HTTP is build on TCP, is built on IP, is built on Ethernet, etc

each protocol makes some claims/promises/guarantees about services it provides

so that other protocols can be built on top of them

and not have to worry about certain aspects of communication

for instance, IP takes care of getting data from one machine to another over the Internet

so TCP doesn’t have to worry about this

but IP doesn’t make sure the data sent arrives in order

so TCP does have to worry about that

don’t worry about internalizing or remembering any of this: it’s only an overview and we will get very specific about the services provided by these protocols

this is a design philosophy called separation of concerns

intentionally and explicitly delegating responsibility for different functionality to different components

it’s a way to make it easier to:

reason about a system
write and maintain code that implements it

otherwise you’d be left with a monolithic code base where everything was mixed together, which would be a pain to write and even worse to debug

this may remind you of the layers of abstraction we looked at in Computer Architecture, and you’re exactly right

in Architecture, though, we were mostly concerned with computational abstractions: that is, what building blocks do we need and how to we combine them to make computation happen

we also talked about data abstractions: if we’ve got the ability to store zeroes and ones, how can we represent more complex data using that foundation?

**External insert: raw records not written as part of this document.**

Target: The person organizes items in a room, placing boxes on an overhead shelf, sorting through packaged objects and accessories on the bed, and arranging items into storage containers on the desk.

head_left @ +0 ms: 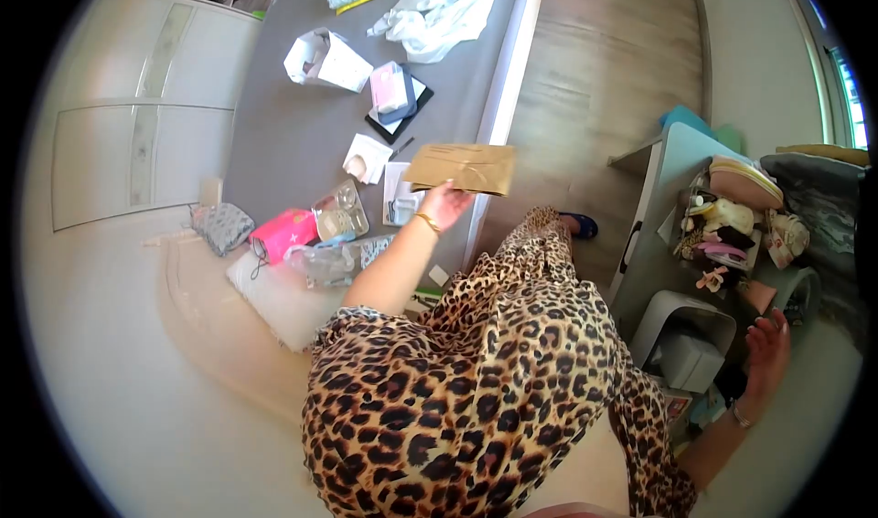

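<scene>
A flat brown paper packet [464, 166] is gripped at its near edge by my left hand [445, 204], which wears a gold bangle at the wrist. The packet hangs over the edge of the grey surface, partly above a white sheet [400, 198]. At the lower right, my right hand [766, 349] is raised beside a round grey-rimmed object [802, 300], its fingers apart and nothing in them.
The grey surface [274, 138] holds a white box [327, 60], pink and blue packs [391, 91], white plastic [444, 15] and a pink pouch [282, 235]. A cabinet [677, 166] bears small items at right; below sits a grey bin [686, 321].
</scene>
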Action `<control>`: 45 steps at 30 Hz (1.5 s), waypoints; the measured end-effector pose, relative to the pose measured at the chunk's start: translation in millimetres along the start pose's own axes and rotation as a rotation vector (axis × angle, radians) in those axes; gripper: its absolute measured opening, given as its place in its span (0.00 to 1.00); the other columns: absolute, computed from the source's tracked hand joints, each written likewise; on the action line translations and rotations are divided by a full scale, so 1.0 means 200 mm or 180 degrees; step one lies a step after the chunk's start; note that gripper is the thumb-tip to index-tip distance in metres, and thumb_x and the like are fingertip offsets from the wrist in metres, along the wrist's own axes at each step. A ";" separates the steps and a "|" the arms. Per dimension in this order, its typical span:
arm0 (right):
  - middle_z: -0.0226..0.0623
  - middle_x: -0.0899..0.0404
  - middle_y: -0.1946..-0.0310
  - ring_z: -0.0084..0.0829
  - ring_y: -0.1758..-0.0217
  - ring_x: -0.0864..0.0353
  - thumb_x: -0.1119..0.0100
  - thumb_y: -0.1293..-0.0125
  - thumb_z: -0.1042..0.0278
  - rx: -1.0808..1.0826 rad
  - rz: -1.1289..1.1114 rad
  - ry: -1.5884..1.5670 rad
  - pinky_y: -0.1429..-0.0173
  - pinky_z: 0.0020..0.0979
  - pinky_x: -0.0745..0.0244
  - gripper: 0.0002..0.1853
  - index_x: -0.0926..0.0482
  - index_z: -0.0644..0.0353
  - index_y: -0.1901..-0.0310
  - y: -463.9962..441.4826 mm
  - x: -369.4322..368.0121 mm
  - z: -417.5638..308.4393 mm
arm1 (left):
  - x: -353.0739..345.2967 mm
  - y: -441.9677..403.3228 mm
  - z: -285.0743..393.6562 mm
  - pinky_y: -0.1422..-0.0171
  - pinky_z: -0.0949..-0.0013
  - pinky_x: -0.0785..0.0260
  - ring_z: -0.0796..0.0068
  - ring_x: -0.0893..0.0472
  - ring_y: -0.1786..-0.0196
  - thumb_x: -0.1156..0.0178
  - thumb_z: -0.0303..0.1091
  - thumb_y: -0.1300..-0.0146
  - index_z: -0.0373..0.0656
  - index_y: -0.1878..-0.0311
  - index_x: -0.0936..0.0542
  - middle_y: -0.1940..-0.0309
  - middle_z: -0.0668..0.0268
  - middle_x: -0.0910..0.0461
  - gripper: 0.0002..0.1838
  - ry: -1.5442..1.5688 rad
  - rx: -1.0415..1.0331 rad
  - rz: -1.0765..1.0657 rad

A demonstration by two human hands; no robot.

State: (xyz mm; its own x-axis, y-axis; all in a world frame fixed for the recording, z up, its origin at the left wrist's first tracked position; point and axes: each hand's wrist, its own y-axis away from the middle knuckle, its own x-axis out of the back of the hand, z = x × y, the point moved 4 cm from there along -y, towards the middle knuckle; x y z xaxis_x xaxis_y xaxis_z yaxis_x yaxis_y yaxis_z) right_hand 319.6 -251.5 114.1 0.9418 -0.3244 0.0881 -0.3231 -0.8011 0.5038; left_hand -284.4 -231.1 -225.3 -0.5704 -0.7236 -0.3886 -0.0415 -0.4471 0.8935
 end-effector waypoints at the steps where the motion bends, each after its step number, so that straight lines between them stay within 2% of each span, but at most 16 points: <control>1: 0.37 0.22 0.59 0.26 0.60 0.21 0.58 0.29 0.56 0.0022 -0.0059 0.0010 0.54 0.26 0.24 0.22 0.34 0.64 0.43 0.01 -0.01 0.00 | 0.09 0.00 0.07 0.41 0.59 0.30 0.57 0.26 0.48 0.50 0.34 0.35 0.33 0.48 0.34 0.51 0.52 0.28 0.17 0.0200 -0.0062 0.0103; 3: 0.37 0.22 0.59 0.26 0.59 0.21 0.58 0.29 0.56 0.0065 -0.0177 0.0028 0.53 0.26 0.25 0.22 0.34 0.64 0.43 -0.01 -0.03 -0.01 | 0.32 -0.05 0.19 0.42 0.57 0.29 0.55 0.25 0.49 0.50 0.34 0.34 0.31 0.51 0.33 0.52 0.48 0.28 0.15 0.0772 -0.0025 0.0709; 7: 0.38 0.22 0.59 0.27 0.59 0.21 0.58 0.29 0.57 0.0011 -0.0090 0.0074 0.53 0.27 0.25 0.21 0.33 0.64 0.43 -0.04 0.00 0.00 | 0.54 0.03 0.46 0.46 0.58 0.25 0.57 0.25 0.50 0.49 0.29 0.37 0.30 0.51 0.32 0.54 0.53 0.27 0.15 0.1062 -0.1038 0.0560; 10: 0.38 0.22 0.59 0.28 0.59 0.21 0.58 0.29 0.57 0.0059 -0.0151 0.0014 0.52 0.28 0.25 0.21 0.33 0.64 0.44 -0.06 -0.02 0.00 | 0.67 0.10 0.56 0.44 0.54 0.27 0.56 0.29 0.43 0.45 0.43 0.38 0.33 0.44 0.34 0.47 0.50 0.31 0.26 0.2070 -0.1667 0.0871; 12: 0.38 0.22 0.60 0.28 0.58 0.21 0.58 0.29 0.57 0.0092 0.0111 -0.0058 0.52 0.28 0.25 0.21 0.33 0.64 0.44 -0.04 0.07 0.05 | 0.52 0.09 0.42 0.41 0.51 0.31 0.55 0.31 0.41 0.44 0.49 0.39 0.37 0.40 0.35 0.46 0.48 0.33 0.31 0.1680 -0.1780 0.1410; 16: 0.39 0.20 0.65 0.27 0.65 0.19 0.54 0.31 0.59 0.0325 0.0781 -0.0062 0.59 0.26 0.24 0.18 0.27 0.65 0.49 0.00 -0.07 0.03 | 0.31 -0.33 0.27 0.41 0.53 0.31 0.56 0.29 0.44 0.49 0.44 0.35 0.41 0.43 0.32 0.47 0.49 0.32 0.22 0.0621 0.0054 0.1332; 20: 0.33 0.21 0.72 0.23 0.74 0.22 0.48 0.35 0.59 0.0464 0.1762 0.0159 0.68 0.23 0.27 0.14 0.23 0.62 0.60 -0.28 0.25 0.25 | -0.65 -0.53 0.17 0.52 0.65 0.26 0.64 0.23 0.56 0.50 0.36 0.35 0.41 0.50 0.28 0.57 0.55 0.24 0.14 -0.1478 -0.0135 -0.0203; 24: 0.40 0.23 0.73 0.42 0.71 0.23 0.45 0.39 0.60 0.0887 0.3122 0.2622 0.65 0.37 0.29 0.13 0.25 0.62 0.61 -0.58 0.35 0.26 | -1.58 -0.06 0.14 0.64 0.79 0.30 0.79 0.22 0.65 0.51 0.31 0.34 0.42 0.46 0.30 0.62 0.64 0.21 0.14 -0.3290 -0.1435 -0.1361; 26: 0.46 0.23 0.67 0.48 0.63 0.25 0.42 0.42 0.65 0.1121 0.2907 0.3032 0.58 0.42 0.30 0.13 0.26 0.62 0.59 -0.72 0.28 0.21 | -1.91 0.14 0.04 0.63 0.80 0.32 0.81 0.24 0.64 0.51 0.31 0.35 0.39 0.45 0.30 0.60 0.63 0.23 0.16 -0.3798 -0.1708 -0.2075; 28: 0.47 0.25 0.59 0.45 0.56 0.26 0.39 0.46 0.68 0.2272 0.2577 0.3384 0.53 0.41 0.30 0.18 0.27 0.62 0.53 -0.84 0.14 0.11 | -2.12 0.32 -0.10 0.61 0.80 0.32 0.81 0.24 0.64 0.50 0.30 0.35 0.39 0.47 0.28 0.60 0.64 0.23 0.14 -0.3893 -0.1869 -0.2607; 30: 0.47 0.28 0.53 0.44 0.50 0.28 0.37 0.48 0.70 0.2197 0.1656 0.3284 0.47 0.39 0.31 0.23 0.29 0.63 0.48 -0.94 0.01 -0.05 | -2.24 0.47 -0.25 0.60 0.80 0.32 0.81 0.24 0.63 0.50 0.29 0.35 0.38 0.48 0.28 0.61 0.65 0.22 0.13 -0.4019 -0.1921 -0.3108; 34: 0.43 0.28 0.51 0.44 0.47 0.30 0.34 0.53 0.71 0.2013 0.1476 0.4211 0.45 0.39 0.31 0.29 0.30 0.62 0.45 -1.12 0.17 0.05 | -2.29 0.63 -0.70 0.55 0.78 0.32 0.81 0.24 0.60 0.48 0.26 0.36 0.35 0.51 0.27 0.62 0.66 0.23 0.12 -0.4172 -0.1430 -0.3915; 37: 0.40 0.28 0.51 0.44 0.45 0.31 0.32 0.57 0.71 0.1390 0.1232 0.4754 0.45 0.40 0.31 0.32 0.29 0.59 0.46 -1.13 0.17 0.07 | -2.21 0.60 -0.76 0.53 0.77 0.32 0.81 0.24 0.59 0.48 0.26 0.36 0.34 0.51 0.27 0.61 0.66 0.23 0.11 -0.4343 -0.1209 -0.3798; 40: 0.41 0.26 0.55 0.41 0.49 0.28 0.34 0.54 0.69 0.1545 0.0734 0.4843 0.48 0.40 0.31 0.25 0.25 0.57 0.51 -1.08 0.17 0.04 | -2.19 0.53 -0.68 0.53 0.77 0.32 0.80 0.24 0.60 0.48 0.27 0.36 0.34 0.52 0.27 0.62 0.65 0.22 0.11 -0.4268 -0.1050 -0.3450; 43: 0.42 0.24 0.63 0.38 0.56 0.24 0.36 0.51 0.67 0.1413 0.0984 0.3993 0.53 0.40 0.30 0.16 0.24 0.59 0.59 -0.92 0.25 -0.05 | -2.20 0.45 -0.62 0.58 0.78 0.32 0.80 0.23 0.62 0.47 0.29 0.36 0.36 0.53 0.25 0.64 0.66 0.21 0.10 -0.4330 -0.1294 -0.3168; 45: 0.41 0.23 0.70 0.38 0.66 0.22 0.36 0.50 0.66 0.2036 0.1599 0.3563 0.61 0.36 0.28 0.12 0.24 0.61 0.65 -0.69 0.31 -0.21 | -2.27 0.46 -0.62 0.55 0.78 0.33 0.80 0.24 0.61 0.47 0.27 0.37 0.35 0.54 0.26 0.64 0.66 0.22 0.10 -0.4292 -0.1326 -0.3237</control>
State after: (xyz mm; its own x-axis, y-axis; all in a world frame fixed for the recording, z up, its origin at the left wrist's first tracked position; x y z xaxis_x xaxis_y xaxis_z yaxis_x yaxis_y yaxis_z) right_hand 426.0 -139.9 87.3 0.1866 -0.3154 0.9304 -0.3460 -0.9075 -0.2382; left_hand 72.0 -9.6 5.8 -0.6885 0.7215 -0.0733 -0.7150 -0.6585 0.2348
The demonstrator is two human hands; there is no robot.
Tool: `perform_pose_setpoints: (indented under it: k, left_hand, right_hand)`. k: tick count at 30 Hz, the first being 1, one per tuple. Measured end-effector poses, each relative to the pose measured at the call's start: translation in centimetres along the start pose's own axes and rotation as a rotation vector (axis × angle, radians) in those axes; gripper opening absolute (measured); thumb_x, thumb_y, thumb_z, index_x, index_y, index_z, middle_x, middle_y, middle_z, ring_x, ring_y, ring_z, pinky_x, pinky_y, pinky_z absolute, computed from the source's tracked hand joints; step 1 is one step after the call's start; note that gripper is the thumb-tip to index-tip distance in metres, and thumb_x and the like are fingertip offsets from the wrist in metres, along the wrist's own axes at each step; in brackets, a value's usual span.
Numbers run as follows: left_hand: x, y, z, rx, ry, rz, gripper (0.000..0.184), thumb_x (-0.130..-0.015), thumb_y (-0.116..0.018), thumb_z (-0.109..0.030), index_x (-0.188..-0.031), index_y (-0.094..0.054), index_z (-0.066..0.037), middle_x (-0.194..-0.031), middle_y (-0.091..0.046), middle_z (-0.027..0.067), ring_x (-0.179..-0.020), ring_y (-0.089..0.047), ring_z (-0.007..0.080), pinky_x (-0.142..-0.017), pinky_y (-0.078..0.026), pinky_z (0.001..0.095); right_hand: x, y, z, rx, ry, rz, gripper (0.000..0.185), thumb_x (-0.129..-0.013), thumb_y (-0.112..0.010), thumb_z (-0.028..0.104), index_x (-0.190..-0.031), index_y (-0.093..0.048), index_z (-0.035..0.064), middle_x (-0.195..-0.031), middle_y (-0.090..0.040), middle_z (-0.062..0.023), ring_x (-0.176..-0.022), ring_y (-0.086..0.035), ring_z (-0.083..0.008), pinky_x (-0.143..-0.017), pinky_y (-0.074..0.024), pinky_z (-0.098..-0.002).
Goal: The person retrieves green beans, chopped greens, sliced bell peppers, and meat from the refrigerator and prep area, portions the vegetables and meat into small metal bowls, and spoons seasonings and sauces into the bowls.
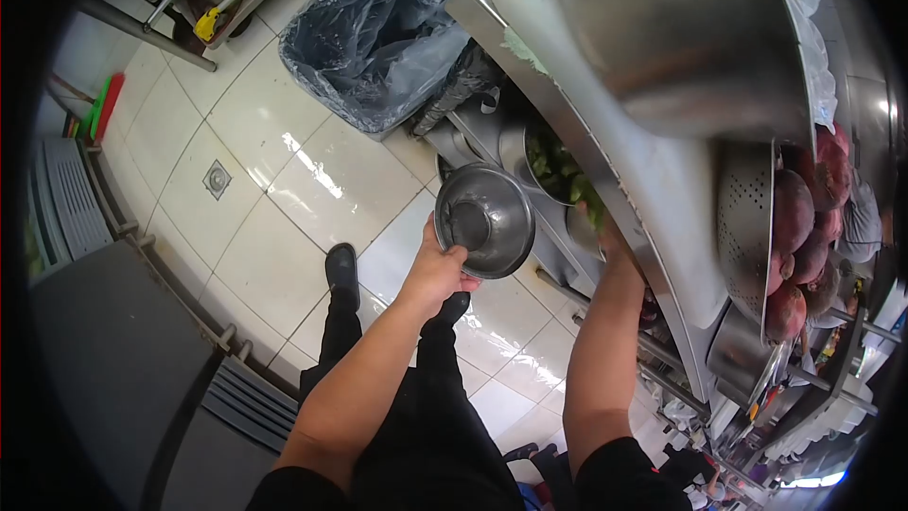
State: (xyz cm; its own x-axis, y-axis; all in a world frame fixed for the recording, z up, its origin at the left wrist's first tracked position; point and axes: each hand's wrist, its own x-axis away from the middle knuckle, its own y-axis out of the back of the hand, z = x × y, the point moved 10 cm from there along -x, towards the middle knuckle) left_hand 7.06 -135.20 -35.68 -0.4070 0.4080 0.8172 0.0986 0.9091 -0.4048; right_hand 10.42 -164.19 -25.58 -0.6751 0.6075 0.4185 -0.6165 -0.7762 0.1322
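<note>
My left hand [441, 270] grips the rim of a round metal bowl [506, 244], tilted toward me over the floor; its inside looks bare and shiny. My right hand [613, 235] reaches in below the edge of the steel table [629, 203], its fingers partly hidden. Green vegetable pieces [595, 215] show at its fingers. Just beyond, a metal pot [514, 156] on the lower shelf holds more of the green vegetables [551, 163].
A bin lined with a clear plastic bag [331, 66] stands beyond the table's end. On the tabletop are a large steel vessel [686, 38] and a perforated metal colander [744, 218] with red onions [791, 213]. Grey equipment [104, 350] stands at the left, and the tiled floor [312, 199] has a drain [217, 180].
</note>
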Motion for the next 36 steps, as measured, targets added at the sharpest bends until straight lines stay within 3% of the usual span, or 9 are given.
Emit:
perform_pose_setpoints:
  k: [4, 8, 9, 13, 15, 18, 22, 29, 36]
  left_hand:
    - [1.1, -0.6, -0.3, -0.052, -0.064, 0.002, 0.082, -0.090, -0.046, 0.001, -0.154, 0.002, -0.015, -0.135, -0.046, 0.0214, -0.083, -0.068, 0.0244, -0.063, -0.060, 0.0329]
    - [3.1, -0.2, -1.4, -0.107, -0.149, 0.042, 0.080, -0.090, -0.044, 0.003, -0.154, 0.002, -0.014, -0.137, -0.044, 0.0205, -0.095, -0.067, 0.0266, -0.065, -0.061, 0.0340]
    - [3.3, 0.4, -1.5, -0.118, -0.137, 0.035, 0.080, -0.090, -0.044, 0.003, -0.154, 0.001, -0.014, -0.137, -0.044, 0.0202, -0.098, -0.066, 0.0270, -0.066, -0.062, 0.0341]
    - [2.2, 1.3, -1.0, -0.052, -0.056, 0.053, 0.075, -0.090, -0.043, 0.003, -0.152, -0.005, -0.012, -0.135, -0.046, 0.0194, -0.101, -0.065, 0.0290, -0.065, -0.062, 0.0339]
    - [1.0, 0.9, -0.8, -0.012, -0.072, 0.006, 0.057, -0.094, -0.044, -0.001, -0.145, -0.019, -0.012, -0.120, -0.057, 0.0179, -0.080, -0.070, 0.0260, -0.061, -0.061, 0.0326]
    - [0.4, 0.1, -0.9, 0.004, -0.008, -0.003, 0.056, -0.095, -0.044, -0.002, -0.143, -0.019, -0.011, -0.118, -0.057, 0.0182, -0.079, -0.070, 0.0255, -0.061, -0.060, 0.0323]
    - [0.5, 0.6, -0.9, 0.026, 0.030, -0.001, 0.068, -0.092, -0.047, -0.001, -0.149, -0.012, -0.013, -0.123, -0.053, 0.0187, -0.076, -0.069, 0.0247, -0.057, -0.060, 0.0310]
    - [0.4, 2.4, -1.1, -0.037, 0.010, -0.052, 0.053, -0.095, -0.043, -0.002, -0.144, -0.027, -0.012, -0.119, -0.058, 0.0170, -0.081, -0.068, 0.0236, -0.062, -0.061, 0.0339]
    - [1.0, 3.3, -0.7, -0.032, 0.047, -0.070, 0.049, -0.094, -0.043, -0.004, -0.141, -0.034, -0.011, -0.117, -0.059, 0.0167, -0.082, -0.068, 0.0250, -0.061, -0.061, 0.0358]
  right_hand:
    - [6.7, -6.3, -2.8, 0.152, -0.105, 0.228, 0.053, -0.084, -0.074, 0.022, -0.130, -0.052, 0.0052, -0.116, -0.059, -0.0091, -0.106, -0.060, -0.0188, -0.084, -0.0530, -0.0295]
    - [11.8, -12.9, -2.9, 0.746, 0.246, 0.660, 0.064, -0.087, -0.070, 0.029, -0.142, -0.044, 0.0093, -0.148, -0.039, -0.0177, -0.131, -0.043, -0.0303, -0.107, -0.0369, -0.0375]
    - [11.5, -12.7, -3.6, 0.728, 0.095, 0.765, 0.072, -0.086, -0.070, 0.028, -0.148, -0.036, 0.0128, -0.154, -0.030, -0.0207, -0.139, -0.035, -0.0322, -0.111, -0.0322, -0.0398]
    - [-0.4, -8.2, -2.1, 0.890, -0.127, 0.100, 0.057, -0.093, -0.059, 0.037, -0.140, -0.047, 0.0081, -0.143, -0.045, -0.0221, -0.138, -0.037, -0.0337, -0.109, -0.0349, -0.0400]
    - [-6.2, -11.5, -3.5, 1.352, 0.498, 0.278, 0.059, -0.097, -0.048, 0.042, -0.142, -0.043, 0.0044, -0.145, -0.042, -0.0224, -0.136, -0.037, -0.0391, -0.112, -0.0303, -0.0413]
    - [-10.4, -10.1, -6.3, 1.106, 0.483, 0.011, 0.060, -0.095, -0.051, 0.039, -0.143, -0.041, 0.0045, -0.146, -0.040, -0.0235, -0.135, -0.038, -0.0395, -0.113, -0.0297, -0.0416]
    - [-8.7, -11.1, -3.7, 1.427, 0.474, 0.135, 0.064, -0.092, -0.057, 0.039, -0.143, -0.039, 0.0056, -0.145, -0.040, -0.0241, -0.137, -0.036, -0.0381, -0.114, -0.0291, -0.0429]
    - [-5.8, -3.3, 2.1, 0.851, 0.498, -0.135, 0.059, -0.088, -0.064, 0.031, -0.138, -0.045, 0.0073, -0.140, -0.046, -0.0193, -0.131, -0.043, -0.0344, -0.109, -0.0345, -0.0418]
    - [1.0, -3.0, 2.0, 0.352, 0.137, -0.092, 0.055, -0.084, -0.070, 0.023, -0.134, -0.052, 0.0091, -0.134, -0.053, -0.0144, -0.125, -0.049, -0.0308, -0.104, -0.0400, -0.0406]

that led to discussion of data formats like unsigned integers, two’s complement, ASCII, etc

in this class, we’re concerned with communication abstractions: what building blocks do we need and how can we combine them to make communication happen

just as in Architecture, we’ll start with physics and work our way up

unlike Architecture, however, there will be more options at any given layer of abstraction, as shown in the diagram

speaking of the diagram…

note that there are some rows here

somebody decided a long time ago that they were going to categorize protocols

and declared that transport protocols are responsible for some set of features and network protocols are responsible for another

this is a very loose ontology

ultimately, the categorization doesn’t matter

what matters is how all the parts fit together

but you need to know these names

you also need to know about the existence of the OSI model

somebody took this idea of categorization to the extreme

and came up with a 7-layer model that nobody really uses

the bottom 4 layers match, but there are others higher up

(see: shirt)

we’ll talk more about this too, but mostly dismissively

still, it’s an important model because everybody in this space knows about it, so you need to know what it tries to describe, but you also need to know how modern reality deviates

we’ll see this as the semester unfolds

what does a protocol look like?

defined in a document called an "RFC": Request for Comment

(a bit weird because, by the time it becomes an official RFC, it’s not really up for comment)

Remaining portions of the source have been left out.